The opportunity today is that SHW shares are getting sold off on recession concerns and the likelihood that the 2020 home selling / painting season will be significantly disrupted by Coronoavirus. To be fair, shares were running hot earlier in the year, peaking at a hair under $600 (26x forward cash earnings vs. a 5 year average if 22x and an average of 18.5x since the beginning of 2006), so to some degree this retracement has been healthy. But at $420 (-30%), we think the prospects for a bad 2020 are more than priced in at the moment and investors get to buy a high quality business at a very reasonable multiple.  
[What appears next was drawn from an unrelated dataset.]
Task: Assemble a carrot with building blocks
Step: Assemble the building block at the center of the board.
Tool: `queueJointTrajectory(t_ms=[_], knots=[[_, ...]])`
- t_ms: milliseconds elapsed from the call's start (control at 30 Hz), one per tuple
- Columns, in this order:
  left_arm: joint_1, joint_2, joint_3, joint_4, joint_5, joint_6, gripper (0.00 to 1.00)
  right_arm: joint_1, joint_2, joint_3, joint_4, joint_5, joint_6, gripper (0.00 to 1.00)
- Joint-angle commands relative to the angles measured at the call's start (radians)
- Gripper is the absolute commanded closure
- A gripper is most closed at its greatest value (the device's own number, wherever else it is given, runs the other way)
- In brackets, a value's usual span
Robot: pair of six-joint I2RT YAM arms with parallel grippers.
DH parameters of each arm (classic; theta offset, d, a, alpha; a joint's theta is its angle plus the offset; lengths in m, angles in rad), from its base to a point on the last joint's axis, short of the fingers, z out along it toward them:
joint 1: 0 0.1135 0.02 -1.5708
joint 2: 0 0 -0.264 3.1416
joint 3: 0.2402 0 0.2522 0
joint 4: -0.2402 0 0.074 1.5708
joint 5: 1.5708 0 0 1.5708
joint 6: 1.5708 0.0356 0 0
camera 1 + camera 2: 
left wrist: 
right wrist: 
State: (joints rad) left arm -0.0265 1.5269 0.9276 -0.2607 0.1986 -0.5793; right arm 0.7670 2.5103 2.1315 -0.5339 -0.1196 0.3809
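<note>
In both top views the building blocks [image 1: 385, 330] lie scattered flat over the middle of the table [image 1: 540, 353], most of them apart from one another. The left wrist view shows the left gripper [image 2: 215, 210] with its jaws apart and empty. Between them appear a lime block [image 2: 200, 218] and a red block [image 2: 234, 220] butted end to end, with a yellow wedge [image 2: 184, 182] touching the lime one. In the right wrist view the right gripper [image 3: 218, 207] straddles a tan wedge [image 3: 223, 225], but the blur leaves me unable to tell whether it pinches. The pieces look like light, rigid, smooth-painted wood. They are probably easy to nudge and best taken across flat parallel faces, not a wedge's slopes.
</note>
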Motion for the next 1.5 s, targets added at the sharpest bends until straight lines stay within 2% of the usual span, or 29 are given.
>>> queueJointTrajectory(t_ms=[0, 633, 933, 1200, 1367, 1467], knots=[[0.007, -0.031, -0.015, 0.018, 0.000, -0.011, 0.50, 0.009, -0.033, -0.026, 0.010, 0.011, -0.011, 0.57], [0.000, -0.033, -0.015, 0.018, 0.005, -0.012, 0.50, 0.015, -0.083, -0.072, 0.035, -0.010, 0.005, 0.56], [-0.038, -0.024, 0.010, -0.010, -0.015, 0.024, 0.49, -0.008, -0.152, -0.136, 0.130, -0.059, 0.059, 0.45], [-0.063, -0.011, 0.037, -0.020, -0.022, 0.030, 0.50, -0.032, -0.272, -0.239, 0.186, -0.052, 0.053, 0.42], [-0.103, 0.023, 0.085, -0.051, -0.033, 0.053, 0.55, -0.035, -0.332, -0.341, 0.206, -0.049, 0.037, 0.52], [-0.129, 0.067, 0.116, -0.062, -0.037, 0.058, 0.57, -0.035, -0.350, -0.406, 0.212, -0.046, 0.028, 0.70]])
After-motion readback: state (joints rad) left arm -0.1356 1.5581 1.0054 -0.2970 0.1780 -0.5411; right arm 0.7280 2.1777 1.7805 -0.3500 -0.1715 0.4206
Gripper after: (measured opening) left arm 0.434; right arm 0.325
So leading with the obvious, 2020 is going to be a bad year. Their architectural coatings business won't do as well because housing turnover won't be as good and it is likely that home improvement spending will be curtailed with everyone worried about what an unprecedented stopping of the global economy means for them. Their industrial coatings business will also suffer with a slowing economy. Whatever coatings volumes were being estimated a month ago, best to assume we miss them badly. I have to believe this is known right now.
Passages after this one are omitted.